What to work on ▸ A faithful copy is needed of the lines below from the one with "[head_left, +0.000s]" up to and including the one with "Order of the"; set it down with no pictures and no other lines.

[Records from a collection]
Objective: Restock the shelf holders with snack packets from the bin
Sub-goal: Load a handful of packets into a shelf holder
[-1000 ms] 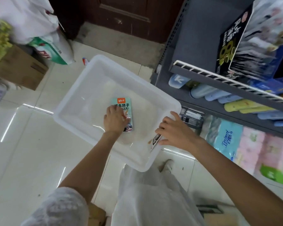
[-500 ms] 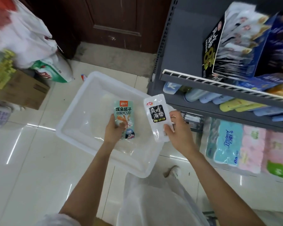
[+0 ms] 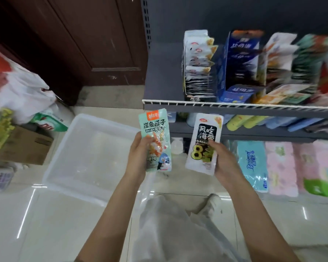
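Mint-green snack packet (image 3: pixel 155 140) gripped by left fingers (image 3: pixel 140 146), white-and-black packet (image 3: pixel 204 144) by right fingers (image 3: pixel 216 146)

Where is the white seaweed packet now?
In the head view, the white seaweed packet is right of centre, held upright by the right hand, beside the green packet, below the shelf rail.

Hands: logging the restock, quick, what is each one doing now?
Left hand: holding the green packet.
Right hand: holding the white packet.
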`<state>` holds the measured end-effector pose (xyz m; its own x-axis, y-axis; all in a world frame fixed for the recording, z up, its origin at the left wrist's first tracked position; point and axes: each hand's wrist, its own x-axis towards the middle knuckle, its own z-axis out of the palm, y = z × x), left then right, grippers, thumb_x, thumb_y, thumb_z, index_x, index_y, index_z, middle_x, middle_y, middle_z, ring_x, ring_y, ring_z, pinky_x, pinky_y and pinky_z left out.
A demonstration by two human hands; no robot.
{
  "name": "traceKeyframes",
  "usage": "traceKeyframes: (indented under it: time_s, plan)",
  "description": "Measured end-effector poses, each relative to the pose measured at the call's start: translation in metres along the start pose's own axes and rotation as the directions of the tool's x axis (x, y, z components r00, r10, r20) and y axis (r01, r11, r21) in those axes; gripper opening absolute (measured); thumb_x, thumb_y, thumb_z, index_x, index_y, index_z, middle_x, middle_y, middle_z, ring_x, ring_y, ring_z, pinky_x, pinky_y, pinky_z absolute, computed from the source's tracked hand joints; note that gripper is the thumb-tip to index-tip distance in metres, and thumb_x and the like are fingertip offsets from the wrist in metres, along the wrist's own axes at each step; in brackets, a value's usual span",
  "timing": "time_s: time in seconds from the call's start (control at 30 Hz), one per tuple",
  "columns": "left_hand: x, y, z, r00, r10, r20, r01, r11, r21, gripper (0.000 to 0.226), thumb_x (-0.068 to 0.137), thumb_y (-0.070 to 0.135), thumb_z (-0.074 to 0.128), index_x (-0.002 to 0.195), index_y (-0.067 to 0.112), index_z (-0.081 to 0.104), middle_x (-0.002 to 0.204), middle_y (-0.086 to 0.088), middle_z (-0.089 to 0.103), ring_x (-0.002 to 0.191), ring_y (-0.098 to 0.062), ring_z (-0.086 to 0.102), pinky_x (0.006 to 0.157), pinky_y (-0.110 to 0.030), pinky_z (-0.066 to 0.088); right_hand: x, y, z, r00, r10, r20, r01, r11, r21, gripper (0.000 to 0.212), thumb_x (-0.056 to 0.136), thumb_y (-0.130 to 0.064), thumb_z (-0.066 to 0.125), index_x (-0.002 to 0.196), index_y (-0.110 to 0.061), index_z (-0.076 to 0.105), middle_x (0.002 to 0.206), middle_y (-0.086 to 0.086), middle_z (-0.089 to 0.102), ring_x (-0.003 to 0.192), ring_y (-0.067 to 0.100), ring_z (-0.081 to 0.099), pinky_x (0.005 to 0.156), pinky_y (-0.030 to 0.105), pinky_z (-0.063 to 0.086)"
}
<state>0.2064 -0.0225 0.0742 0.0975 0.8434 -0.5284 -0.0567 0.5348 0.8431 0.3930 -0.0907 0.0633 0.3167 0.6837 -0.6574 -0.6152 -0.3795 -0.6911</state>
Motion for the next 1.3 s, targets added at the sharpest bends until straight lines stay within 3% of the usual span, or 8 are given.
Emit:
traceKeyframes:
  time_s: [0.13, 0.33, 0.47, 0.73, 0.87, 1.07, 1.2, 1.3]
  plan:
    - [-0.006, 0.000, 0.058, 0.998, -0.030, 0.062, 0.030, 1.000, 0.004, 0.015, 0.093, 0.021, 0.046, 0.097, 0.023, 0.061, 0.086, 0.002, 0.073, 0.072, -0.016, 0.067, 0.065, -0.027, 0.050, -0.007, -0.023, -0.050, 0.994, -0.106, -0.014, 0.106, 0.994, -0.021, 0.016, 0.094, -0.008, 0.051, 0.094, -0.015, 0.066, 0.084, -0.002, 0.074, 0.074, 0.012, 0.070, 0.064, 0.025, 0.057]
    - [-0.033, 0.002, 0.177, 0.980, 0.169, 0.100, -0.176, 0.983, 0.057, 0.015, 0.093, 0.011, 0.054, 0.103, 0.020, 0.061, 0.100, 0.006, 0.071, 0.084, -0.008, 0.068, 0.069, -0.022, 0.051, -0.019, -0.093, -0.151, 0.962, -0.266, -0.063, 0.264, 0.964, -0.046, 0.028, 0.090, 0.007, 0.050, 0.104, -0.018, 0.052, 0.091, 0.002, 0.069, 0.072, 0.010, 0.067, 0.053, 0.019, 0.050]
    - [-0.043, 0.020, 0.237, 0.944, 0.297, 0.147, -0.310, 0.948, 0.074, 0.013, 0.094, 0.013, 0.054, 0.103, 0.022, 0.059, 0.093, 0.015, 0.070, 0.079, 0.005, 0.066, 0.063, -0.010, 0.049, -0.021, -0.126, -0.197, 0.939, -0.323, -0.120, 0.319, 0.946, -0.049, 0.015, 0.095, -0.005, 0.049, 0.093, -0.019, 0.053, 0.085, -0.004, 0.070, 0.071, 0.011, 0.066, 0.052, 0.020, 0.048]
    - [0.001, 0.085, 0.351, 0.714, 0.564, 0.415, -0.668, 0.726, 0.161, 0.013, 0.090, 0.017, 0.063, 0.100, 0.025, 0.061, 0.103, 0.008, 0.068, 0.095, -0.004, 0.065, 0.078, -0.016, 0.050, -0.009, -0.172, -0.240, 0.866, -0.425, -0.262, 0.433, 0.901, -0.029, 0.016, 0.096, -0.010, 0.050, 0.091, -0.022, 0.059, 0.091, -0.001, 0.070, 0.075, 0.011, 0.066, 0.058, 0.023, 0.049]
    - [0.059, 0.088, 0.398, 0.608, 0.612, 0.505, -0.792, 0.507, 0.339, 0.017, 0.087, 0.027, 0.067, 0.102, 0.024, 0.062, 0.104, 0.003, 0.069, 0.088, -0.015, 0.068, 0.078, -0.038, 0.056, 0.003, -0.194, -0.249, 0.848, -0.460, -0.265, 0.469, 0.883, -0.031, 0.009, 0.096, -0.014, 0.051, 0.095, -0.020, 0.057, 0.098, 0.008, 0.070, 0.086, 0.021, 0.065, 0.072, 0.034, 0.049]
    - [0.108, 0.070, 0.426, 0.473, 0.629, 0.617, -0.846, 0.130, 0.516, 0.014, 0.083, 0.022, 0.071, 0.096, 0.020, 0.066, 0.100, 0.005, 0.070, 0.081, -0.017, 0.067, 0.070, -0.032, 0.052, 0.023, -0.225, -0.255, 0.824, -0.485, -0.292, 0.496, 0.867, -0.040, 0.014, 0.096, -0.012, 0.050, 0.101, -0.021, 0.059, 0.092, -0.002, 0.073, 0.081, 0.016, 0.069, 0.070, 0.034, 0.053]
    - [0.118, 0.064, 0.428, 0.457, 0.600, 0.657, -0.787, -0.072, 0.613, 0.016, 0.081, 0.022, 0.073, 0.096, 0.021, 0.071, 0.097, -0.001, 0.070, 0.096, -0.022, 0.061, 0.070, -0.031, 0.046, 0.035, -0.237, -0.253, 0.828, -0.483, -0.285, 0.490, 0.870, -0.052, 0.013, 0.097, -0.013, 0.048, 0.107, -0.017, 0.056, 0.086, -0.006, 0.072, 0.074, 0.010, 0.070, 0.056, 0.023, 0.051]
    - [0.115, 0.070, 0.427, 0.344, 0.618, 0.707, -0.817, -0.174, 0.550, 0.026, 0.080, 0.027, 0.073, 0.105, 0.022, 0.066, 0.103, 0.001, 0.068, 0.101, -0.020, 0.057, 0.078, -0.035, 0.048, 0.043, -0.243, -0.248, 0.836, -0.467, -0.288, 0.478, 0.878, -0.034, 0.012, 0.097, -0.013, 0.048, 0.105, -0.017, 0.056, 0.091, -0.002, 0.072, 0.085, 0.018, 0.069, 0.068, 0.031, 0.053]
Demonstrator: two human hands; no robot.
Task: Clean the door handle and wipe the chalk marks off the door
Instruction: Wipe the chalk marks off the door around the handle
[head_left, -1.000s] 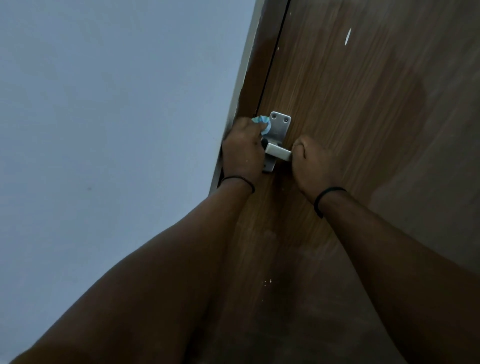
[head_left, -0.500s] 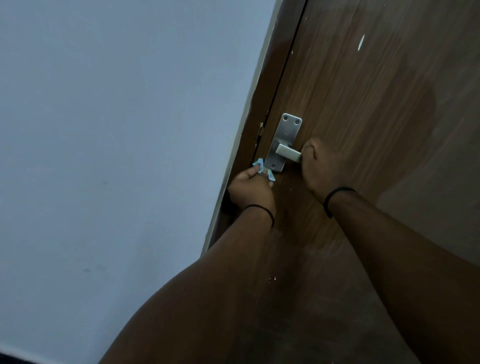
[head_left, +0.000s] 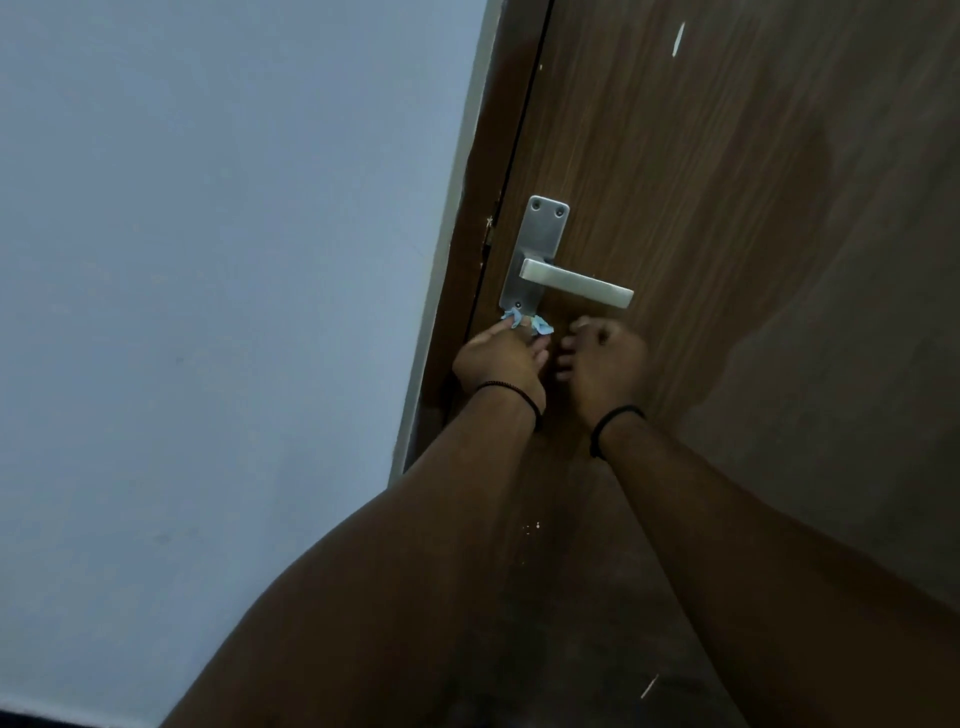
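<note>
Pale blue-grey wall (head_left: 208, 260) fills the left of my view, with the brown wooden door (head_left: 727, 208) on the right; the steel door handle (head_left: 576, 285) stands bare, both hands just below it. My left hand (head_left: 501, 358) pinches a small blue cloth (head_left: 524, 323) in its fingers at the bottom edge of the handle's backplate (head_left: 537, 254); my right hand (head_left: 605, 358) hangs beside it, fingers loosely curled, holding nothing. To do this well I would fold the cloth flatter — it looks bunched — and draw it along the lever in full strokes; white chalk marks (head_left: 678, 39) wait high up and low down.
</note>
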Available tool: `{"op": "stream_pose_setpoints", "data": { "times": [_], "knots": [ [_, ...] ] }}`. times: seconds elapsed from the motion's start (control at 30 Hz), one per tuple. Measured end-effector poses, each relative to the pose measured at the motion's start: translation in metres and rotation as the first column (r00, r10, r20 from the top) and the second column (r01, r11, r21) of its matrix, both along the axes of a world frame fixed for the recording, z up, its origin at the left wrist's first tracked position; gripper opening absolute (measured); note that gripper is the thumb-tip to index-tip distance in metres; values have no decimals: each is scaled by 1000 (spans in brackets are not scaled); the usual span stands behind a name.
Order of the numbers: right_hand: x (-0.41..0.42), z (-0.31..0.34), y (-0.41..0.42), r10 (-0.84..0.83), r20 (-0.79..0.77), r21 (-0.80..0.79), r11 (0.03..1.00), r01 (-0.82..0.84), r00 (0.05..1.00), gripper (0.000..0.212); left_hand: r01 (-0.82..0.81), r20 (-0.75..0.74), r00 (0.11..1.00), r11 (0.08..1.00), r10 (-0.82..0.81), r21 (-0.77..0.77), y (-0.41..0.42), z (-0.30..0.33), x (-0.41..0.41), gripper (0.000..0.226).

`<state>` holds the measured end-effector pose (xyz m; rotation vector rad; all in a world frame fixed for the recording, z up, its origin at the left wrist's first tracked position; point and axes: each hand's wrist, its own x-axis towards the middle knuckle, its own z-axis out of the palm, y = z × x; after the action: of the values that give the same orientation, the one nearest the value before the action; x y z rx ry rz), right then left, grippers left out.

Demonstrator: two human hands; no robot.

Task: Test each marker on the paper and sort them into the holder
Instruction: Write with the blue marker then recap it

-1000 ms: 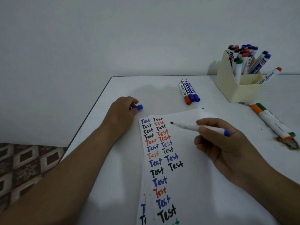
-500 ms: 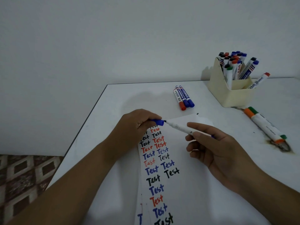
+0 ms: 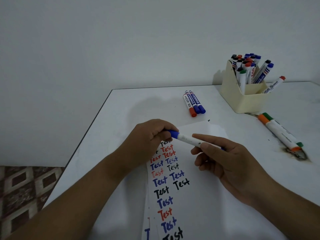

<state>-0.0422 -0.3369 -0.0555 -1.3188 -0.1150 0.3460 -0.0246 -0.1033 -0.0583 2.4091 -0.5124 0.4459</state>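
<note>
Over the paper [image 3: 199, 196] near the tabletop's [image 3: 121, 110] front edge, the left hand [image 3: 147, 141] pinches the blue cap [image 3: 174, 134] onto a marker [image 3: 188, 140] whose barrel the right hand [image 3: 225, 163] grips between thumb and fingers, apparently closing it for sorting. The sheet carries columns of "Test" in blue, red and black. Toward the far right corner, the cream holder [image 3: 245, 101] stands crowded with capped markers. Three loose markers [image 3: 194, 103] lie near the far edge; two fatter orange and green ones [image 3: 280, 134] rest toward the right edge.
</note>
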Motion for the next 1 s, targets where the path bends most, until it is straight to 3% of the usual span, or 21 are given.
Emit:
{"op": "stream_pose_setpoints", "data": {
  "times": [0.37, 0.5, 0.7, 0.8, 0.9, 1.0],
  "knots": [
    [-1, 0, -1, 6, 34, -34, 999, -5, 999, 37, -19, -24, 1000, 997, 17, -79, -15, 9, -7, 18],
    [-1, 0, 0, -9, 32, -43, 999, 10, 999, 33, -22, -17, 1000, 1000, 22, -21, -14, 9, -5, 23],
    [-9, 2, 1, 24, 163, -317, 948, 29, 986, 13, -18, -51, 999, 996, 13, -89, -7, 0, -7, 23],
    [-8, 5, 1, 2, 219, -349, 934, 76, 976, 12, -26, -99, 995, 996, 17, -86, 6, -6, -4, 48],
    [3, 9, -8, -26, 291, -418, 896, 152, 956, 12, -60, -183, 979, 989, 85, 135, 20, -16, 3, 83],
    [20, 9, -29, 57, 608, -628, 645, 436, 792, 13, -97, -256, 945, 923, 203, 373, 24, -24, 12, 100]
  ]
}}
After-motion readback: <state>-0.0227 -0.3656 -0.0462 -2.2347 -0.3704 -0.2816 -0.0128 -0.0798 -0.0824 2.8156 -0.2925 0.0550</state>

Written answer ▸
[head_left, +0.000s] 
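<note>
Pale blue-grey wall (head_left: 208, 260) fills the left of my view, with the brown wooden door (head_left: 727, 208) on the right; the steel door handle (head_left: 576, 285) stands bare, both hands just below it. My left hand (head_left: 501, 358) pinches a small blue cloth (head_left: 524, 323) in its fingers at the bottom edge of the handle's backplate (head_left: 537, 254); my right hand (head_left: 605, 358) hangs beside it, fingers loosely curled, holding nothing. To do this well I would fold the cloth flatter — it looks bunched — and draw it along the lever in full strokes; white chalk marks (head_left: 678, 39) wait high up and low down.
</note>
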Available tool: `{"op": "stream_pose_setpoints", "data": { "times": [_], "knots": [ [_, ...] ] }}`. times: seconds elapsed from the motion's start (control at 30 Hz), one per tuple. Measured end-effector poses, each relative to the pose measured at the motion's start: translation in metres and rotation as the first column (r00, r10, r20 from the top) and the second column (r01, r11, r21) of its matrix, both along the axes of a world frame fixed for the recording, z up, its origin at the left wrist's first tracked position; gripper opening absolute (measured); note that gripper is the thumb-tip to index-tip distance in metres; values have no decimals: each is scaled by 1000 (spans in brackets are not scaled); the usual span stands behind a name.
Order of the numbers: right_hand: x (-0.41..0.42), z (-0.31..0.34), y (-0.41..0.42), r10 (-0.84..0.83), r20 (-0.79..0.77), r21 (-0.80..0.79), r11 (0.03..1.00), r01 (-0.82..0.84), r00 (0.05..1.00), gripper (0.000..0.212); left_hand: r01 (-0.82..0.81), r20 (-0.75..0.74), r00 (0.11..1.00), r11 (0.08..1.00), r10 (-0.82..0.81), r21 (-0.77..0.77), y (-0.41..0.42), z (-0.30..0.33), x (-0.41..0.41), gripper (0.000..0.226).

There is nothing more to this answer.